*WORK TASK*. Scan the entries below for the word "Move" and copy every line where it turns up.

-------------------------

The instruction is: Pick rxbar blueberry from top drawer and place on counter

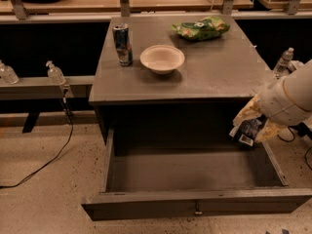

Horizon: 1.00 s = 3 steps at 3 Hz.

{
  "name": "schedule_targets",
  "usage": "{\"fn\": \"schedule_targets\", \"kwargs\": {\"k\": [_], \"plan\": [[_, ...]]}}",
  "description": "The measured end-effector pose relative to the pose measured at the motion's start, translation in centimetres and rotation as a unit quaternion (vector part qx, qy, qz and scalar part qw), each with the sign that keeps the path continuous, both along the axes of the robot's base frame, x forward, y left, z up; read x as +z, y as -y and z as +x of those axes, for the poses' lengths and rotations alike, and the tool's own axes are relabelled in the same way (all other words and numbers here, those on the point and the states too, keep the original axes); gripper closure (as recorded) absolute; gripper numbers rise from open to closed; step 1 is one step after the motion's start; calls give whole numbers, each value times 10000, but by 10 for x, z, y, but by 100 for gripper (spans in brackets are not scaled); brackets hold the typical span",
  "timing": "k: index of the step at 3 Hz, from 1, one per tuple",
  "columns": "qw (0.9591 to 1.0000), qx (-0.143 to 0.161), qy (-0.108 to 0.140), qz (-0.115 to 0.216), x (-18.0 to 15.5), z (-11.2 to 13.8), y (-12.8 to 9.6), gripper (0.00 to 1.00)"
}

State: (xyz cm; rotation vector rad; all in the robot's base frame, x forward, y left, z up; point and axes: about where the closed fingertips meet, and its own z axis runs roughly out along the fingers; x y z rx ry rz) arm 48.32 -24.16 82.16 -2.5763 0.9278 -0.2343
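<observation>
Gripper [254, 126] fingers were clamped on the rxbar blueberry [246, 133], hanging above the right end of the top drawer [146, 206]. The counter [214, 69] lay up-left, just beyond.

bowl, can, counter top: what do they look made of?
Bowl: matte off-white, looks like paper or plastic. Can: likely metal, glossy printed side. Counter: dull scuffed grey, perhaps laminate or painted board. Gripper, above the right end of the drawer, holds the snack bar.
</observation>
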Motion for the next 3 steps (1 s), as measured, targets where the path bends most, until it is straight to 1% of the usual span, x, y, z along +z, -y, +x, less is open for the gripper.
{"fn": "schedule_targets", "kwargs": {"k": [1,2,3], "plan": [[9992,317,253,50,52,-4,-9,100],[9973,572,447,-55,89,19,-22,100],[9964,618,568,-142,107,56,-36,100]]}}
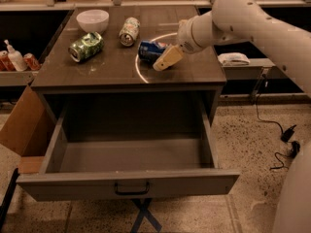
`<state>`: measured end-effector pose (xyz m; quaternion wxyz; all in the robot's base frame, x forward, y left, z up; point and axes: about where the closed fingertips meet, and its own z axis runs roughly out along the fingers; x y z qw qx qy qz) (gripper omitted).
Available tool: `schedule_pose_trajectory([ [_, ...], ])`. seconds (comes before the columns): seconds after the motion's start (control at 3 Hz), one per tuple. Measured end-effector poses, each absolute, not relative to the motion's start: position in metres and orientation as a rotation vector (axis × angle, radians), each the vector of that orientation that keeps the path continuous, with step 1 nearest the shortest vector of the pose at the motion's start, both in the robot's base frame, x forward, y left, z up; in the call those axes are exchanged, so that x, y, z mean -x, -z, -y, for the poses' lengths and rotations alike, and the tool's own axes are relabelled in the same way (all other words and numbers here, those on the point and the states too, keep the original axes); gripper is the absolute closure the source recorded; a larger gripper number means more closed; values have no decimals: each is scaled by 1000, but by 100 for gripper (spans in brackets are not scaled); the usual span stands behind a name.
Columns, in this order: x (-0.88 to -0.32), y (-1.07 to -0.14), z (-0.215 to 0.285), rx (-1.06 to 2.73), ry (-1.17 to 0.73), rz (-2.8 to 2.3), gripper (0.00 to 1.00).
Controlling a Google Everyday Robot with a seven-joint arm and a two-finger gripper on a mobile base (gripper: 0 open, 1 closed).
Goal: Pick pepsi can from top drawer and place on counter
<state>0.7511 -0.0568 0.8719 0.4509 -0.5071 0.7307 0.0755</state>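
The pepsi can (148,50) lies on its side, low at the middle of the counter (109,73), beside the white arc (137,67). I cannot tell whether it rests on the surface. My gripper (159,57) reaches in from the right and is shut on the can's right end, with one beige finger (167,58) in front of it. The top drawer (129,182) is pulled fully open below the counter. Its inside is empty, and its bar handle (131,188) is at the front.
A green-patterned can (86,46), a pale green-and-white can (129,31) and a white bowl (93,20) are on the counter's left and back. A cardboard box (23,125) stands left of the drawer. Cables (286,140) lie on the floor at right.
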Motion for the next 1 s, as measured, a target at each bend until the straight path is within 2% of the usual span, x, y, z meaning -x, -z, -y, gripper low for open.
schedule_pose_trajectory([
  [0.33, -750, -871, 57, 1252, -186, -1807, 0],
  [1.0, -709, -890, 82, 1222, -126, -1817, 0],
])
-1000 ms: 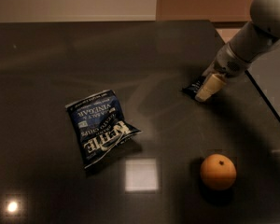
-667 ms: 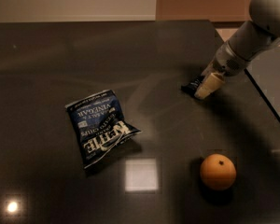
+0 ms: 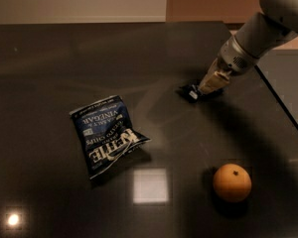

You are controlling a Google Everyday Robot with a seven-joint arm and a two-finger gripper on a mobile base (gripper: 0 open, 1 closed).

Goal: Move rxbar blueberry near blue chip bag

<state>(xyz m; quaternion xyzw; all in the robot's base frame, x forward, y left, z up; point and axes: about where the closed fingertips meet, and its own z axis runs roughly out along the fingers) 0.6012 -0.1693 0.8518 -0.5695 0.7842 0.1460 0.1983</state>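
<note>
On the left of the dark desk (image 3: 49, 58) the blue chip bag (image 3: 107, 133) lies crumpled, its white lettering facing up. Well apart from it, to the right and farther back, the rxbar blueberry (image 3: 187, 91) lies flat on the desk with my pincer (image 3: 202, 89) down on its right end, though I cannot tell whether I am clamped on it or only touching it. An orange (image 3: 232, 182) sits near the front right, clear of everything else.
</note>
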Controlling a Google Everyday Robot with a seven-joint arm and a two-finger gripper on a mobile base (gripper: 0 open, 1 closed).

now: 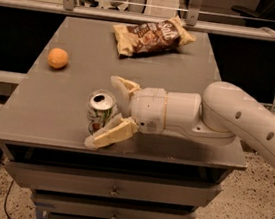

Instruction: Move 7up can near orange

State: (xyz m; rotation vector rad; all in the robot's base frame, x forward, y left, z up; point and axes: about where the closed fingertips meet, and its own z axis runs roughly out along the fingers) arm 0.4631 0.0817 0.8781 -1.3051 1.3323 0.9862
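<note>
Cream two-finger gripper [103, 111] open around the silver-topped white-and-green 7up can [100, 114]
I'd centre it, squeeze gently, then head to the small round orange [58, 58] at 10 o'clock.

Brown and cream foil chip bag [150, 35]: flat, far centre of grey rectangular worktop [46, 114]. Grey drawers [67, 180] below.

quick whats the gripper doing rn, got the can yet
Gripper: open, one finger on each side of the 7up can, not clamped on it.
</note>
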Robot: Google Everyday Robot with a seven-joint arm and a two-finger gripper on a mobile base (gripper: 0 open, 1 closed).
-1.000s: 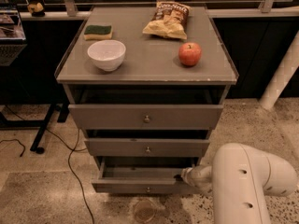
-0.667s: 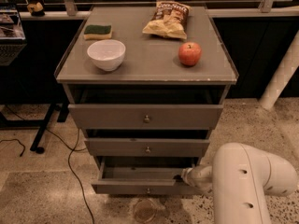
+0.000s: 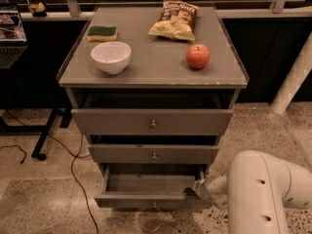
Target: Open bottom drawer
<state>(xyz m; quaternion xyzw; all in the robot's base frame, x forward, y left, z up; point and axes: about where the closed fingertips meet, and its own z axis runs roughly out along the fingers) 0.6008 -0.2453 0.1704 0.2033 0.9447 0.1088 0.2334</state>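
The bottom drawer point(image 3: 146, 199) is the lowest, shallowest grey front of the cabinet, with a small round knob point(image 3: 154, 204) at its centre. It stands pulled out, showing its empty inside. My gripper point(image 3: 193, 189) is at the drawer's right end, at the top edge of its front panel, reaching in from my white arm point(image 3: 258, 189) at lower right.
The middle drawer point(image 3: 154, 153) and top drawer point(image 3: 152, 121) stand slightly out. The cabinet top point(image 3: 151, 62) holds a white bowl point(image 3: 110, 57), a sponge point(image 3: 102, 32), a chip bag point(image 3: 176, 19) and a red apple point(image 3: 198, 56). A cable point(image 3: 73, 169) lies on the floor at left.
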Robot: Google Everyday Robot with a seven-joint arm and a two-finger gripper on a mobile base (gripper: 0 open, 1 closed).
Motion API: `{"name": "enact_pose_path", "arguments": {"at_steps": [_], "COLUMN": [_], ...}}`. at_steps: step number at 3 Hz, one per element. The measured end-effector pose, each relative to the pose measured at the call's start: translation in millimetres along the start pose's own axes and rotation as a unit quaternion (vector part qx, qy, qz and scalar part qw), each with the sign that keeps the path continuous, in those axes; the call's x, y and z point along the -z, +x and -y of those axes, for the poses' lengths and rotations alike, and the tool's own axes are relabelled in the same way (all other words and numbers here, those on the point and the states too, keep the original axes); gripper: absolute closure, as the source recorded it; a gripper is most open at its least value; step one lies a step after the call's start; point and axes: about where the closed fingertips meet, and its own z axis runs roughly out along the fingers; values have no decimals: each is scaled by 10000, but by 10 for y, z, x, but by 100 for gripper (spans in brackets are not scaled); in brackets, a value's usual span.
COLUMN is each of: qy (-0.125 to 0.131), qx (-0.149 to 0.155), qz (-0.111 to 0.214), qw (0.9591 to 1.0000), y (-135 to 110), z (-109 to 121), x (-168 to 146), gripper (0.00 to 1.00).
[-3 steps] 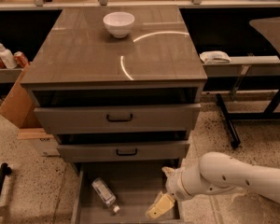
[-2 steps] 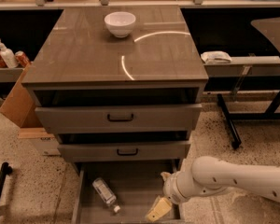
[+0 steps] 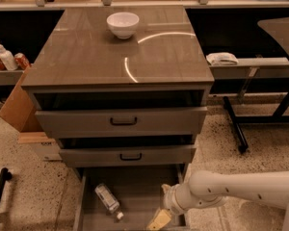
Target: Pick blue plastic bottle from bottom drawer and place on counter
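Pincer (image 3: 159, 219) low in bottom drawer (image 3: 139, 190), nr blue plastic bottle (image 3: 107, 199), not touching; state can't tell.

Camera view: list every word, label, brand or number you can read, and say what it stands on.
None can be read.
Bottle label, in the bottom drawer: too blurred.
Pump bottle and cans on the left shelf: too blurred.
Gripper, at the drawer's front right: no marking seen.
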Motion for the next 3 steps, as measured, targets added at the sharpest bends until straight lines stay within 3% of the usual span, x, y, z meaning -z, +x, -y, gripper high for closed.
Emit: {"name": "enact_pose_path", "arguments": {"at_steps": [2, 3], "qy": [-158, -110], "qx": [56, 48], "qz": [693, 742], "qw": [9975, 9972], "y": [48, 33], "z": [223, 309], "x": [-704, -848], "gripper": [0, 0]}}
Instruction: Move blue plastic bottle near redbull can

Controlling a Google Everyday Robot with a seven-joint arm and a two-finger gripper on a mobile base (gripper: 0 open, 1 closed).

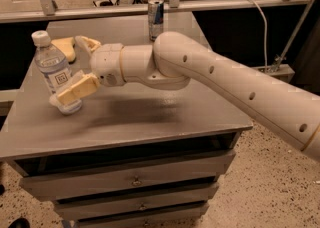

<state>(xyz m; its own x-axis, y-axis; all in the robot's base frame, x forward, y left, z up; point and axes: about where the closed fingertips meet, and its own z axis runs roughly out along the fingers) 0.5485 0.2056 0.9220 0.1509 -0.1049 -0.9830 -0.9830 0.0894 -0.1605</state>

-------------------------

*OUTPUT OF THE EXERCISE*.
Goal: Move rxbar blueberry near blue chip bag
Instruction: Move 7up can near orange
Instruction: Move blue plastic bottle near redbull can

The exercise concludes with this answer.